10.2.8. Multiple OpenCL devices

While most systems will only have one OpenCL capable GPU installed, darktable is also able to make use of multiple devices in parallel. There is a configuration parameter which helps to optimize GPU priorities in that case.

It is important to understand how darktable uses OpenCL devices. Each processing sequence of an image – to convert an input to the final output using a certain history stack – is run in a so called pixelpipe. There are four different types of pixelpipe in darktable. One type is responsible to process the center image view (or full view) in darkroom mode, another pixelpipe processes the preview image (navigation window) top left in darkroom mode. Of each of these two pixelpipe there can be one at a time – with the full and the preview pixelpipe running in parallel. In addition there can be multiple parallel pixelpipes doing file exports and there can be multiple parallel pixelpipes generating thumbnails. If an OpenCL device is available darktable dynamically allocates it to one specific pixelpipe for one run and releases it afterwards.

The computational demand depends a lot on the pixelpipe type. Preview image and thumbnails have a low resolution and can be processed quickly; center image view is more demanding, let alone the pixelpipe doing a file export. If you have a reasonably fast GPU and want to get a low latency during interactive work, it is therefore important that your GPU is allocated to do the more demanding center image (full) pixelpipe, while the smaller preview image can be processed in parallel by the CPU. Older versions of darktable would therefore not allow the preview pixelpipe to grab any OpenCL device.

Starting with darktable 1.2 there is a more flexible scheme to allocate and prioritize your OpenCL device(s). Configuration parameter opencl_device_priority holds a string with the following structure:

a,b,c.../k,l,m.../o,p,q.../x,y,z...

Each letter represents one specific OpenCL device. There are four fields in the parameter string separated by a slash, each representing one type of pixelpipe. a,b,c... defines the devices that are allowed to process the center image (full) pixelpipe. Likewise devices k,l,m... can process the preview pixelpipe, devices o,p,q... the export pixelpipes and finally devices x,y,z... the thumbnail pixelpipes. An empty field means that no OpenCL device may serve this type of pixelpipe.

darktable has an internal numbering system, where the first available OpenCL device will receive number 0. All further devices are numbered consecutively. This number together with the device name is displayed when you start darktable with darktable -d opencl. You can specify a device either by number or by name (upper/lower case and whitespace do not matter). If you have more than one device – all with the same name – you need to use the device numbers in order to differentiate them.

A device specifier can be preceded by an exclamation mark !, in which case the device is excluded from processing this pixelpipe.
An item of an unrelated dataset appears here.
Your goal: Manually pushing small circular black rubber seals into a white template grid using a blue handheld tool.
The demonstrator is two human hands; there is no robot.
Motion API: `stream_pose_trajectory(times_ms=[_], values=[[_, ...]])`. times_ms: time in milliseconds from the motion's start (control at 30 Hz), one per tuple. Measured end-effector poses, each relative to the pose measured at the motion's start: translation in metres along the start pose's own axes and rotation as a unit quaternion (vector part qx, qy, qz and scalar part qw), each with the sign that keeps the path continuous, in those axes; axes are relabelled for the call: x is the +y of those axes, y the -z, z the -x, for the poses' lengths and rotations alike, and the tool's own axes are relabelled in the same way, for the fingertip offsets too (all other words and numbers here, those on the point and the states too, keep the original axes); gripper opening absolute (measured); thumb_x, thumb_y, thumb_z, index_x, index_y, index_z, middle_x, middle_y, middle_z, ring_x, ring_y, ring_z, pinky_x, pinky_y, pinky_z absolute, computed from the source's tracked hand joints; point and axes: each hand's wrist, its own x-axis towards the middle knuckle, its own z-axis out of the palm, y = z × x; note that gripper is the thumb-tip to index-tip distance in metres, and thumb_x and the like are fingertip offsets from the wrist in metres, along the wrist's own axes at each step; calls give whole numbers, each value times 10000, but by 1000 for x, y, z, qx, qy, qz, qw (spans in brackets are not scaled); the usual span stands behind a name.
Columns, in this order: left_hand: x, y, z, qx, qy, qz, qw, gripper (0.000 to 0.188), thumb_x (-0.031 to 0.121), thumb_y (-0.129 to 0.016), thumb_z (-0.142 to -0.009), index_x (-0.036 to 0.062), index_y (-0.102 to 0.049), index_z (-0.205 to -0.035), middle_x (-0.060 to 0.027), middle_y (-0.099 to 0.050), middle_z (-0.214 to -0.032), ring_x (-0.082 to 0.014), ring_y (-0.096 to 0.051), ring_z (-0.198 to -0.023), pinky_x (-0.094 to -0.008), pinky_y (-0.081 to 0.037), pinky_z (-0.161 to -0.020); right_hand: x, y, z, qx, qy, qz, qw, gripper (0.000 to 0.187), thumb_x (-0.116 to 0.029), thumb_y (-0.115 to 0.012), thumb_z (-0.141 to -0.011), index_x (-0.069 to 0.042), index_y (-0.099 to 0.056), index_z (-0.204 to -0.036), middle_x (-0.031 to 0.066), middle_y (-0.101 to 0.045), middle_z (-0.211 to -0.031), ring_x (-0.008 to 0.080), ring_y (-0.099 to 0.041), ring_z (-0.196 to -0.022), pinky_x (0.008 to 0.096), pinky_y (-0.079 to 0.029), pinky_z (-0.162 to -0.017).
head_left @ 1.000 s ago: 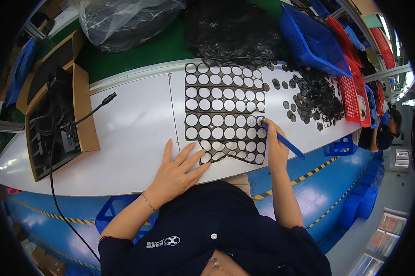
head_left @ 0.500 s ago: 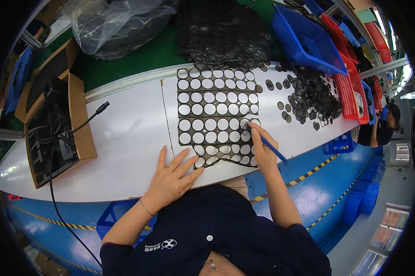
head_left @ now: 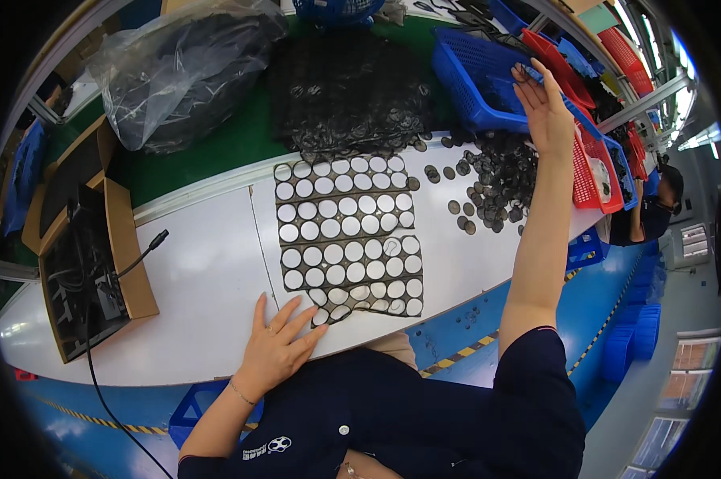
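My left hand (head_left: pixel 274 348) lies flat with spread fingers on the white table, its fingertips by the lower left corner of thin dark sheets (head_left: pixel 349 238) patterned with rows of white circles. The nearest sheet is wrinkled along its lower edge. Far out to the right, my right hand (head_left: pixel 546 108) is raised over the rim of a blue basket (head_left: pixel 476 100). Its fingers are closed on a slim blue pen-like tool (head_left: pixel 582 117), partly hidden by the hand. At the fingertips is a small dark round piece (head_left: pixel 521 73), blurred. Loose dark discs (head_left: pixel 500 172) are heaped below the basket.
At the back lie a pile of black sheets (head_left: pixel 348 88) and a clear plastic bag (head_left: pixel 181 80) with dark contents. On the left stands an open cardboard box (head_left: pixel 133 247) with a black cable (head_left: pixel 91 351). Red baskets (head_left: pixel 588 172) and another person (head_left: pixel 656 203) are at the right.
My right hand has moved from the sheets far up and right to the blue basket, taking the blue tool along. My left hand stays by the sheets' corner. The whole view has shifted.
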Motion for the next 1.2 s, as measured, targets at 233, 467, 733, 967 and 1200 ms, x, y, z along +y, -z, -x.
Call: stream_pose_trajectory(times_ms=[233,467,733,967,1200], values=[[2,-2,-3,-4,21,3,1000,362,176,-762,-845,257,-724,-1196,-4,-640,-1322,-264,-543,-1326,-680,-270,-1157,80,80,-109,-7,-93,568,818,588,-608,-470,-999,-148,-773,-1202,307,-649,-1285,412,-550,-1316,436,-385,-1119],[5,2,-5,-19,39,12,999,392,148,-773,-816,253,-732,-1191,-36,-648,-1322,-292,-557,-1308,-651,-254,-1180,78,89,-103,33,-162,459,873,558,-617,-484,-993,-191,-790,-1183,112,-634,-1036,224,-573,-914,380,-468,-873],[6,6,-4,-19,39,6,999,407,150,-749,-830,251,-720,-1223,-16,-639,-1337,-266,-544,-1326,-648,-265,-1176,54,37,-60,139,-146,25,979,279,-239,-682,-965,-68,-738,-1178,5,-599,-789,99,-525,-700,247,-434,-624],[3,0,-3,-3,33,27,999,395,134,-747,-843,250,-721,-1219,-23,-647,-1327,-276,-553,-1319,-643,-254,-1184,73,-52,133,-131,-224,329,908,230,-207,-723,-913,-6,-768,-1016,-10,-615,-743,71,-506,-632,243,-412,-584],[1,-3,-2,0,30,26,999,389,134,-743,-854,245,-717,-1226,-11,-637,-1344,-276,-550,-1325,-646,-267,-1178,75,-73,192,-332,-170,401,837,189,-190,-770,-843,-21,-740,-922,46,-655,-797,117,-585,-714,283,-483,-641]])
You can also give an asterisk * as a wildcard, representing all devices not mentioned explicitly before in that group.

Sequence order within a group matters. darktable will read the list from left to right and whenever it tries to allocate an OpenCL device to a pixelpipe it will scan the devices in that order, taking the first free device it finds.
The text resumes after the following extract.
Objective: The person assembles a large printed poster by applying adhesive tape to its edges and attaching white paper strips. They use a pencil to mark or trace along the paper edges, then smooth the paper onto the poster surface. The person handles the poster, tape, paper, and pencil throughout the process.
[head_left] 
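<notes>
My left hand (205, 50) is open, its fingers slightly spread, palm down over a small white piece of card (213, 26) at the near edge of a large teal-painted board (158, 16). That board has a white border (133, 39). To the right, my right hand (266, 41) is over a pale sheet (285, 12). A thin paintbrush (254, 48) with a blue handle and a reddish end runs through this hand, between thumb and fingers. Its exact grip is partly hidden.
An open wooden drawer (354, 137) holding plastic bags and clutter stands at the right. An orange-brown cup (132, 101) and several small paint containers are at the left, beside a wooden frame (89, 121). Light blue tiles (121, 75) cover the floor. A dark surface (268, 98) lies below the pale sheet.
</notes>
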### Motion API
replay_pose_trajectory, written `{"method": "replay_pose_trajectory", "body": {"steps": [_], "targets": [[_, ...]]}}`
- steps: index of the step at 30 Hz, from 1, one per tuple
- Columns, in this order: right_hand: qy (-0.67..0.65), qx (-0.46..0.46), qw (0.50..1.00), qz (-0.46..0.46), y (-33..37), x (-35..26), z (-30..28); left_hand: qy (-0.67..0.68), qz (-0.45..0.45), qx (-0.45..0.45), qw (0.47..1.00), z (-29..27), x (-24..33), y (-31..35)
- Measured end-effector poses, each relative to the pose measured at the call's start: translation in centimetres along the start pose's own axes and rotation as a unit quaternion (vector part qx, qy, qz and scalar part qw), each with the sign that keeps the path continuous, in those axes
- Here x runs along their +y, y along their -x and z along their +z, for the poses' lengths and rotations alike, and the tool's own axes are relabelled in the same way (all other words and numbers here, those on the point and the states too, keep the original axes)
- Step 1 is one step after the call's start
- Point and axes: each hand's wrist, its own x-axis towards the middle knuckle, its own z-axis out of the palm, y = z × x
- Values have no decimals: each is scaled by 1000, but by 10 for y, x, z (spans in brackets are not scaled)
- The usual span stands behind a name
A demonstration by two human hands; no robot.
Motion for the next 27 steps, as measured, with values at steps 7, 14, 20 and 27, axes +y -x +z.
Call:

darktable's default setting for opencl_device_priority is:

*/!0,*/*/*

Any detected OpenCL device is allowed to process our center view image. The first OpenCL device (0) is not allowed to process the preview pixelpipe. As a consequence, if there is only one GPU owned by your system, preview pixelpipe will always be processed on CPU, keeping your single GPU exclusively for the more demanding center image view. This is reasonable and identical to the old behavior. No restrictions apply to export and thumbnail pixelpipes.

The default is a good choice if you have only one device. If you have several devices it forms a reasonable starting point. However, as your devices might have quite different levels of processing power, it makes sense to invest a few thoughts and optimize your priority list.

Here is an example. Let's assume we have a system with two devices, a fast Radeon HD7950 and an older and slower GeForce GTS450. darktable (started with darktable -d opencl) will report the following devices:

[opencl_init] successfully initialized.
[opencl_init] here are the internal numbers and names of 
                          OpenCL devices available to darktable:
[opencl_init]           0       'GeForce GTS 450'
[opencl_init]           1       'Tahiti'
[opencl_init] FINALLY: opencl is AVAILABLE on this system.

So the GeForce GTS 450 is detected as the first device; the Radeon HD7950 ('Tahiti') as the second one. This order will normally not change unless the hardware or driver configuration is modified. But it's better to use device names rather than numbers to be on the safe side.

As the GTS450 is slower than the HD7950, an optimized opencl_device_priority could look like:

!GeForce GTS450,*/!Tahiti,*/Tahiti,*/Tahiti,*

The GTS450 is explicitly excluded from doing the center image pixelpipe; this is reserved to all other devices (i.e. the HD7950/Tahiti). Completely the opposite for our preview pixelpipe. Here the Tahiti is excluded, so that only the GTS450 will be allowed to do the work.

For file export and thumbnail generation we want all hands on deck. However, darktable should first look if device Tahiti is free, because it's faster. If that's not the case, all other devices – in fact only the GTS450 – are checked.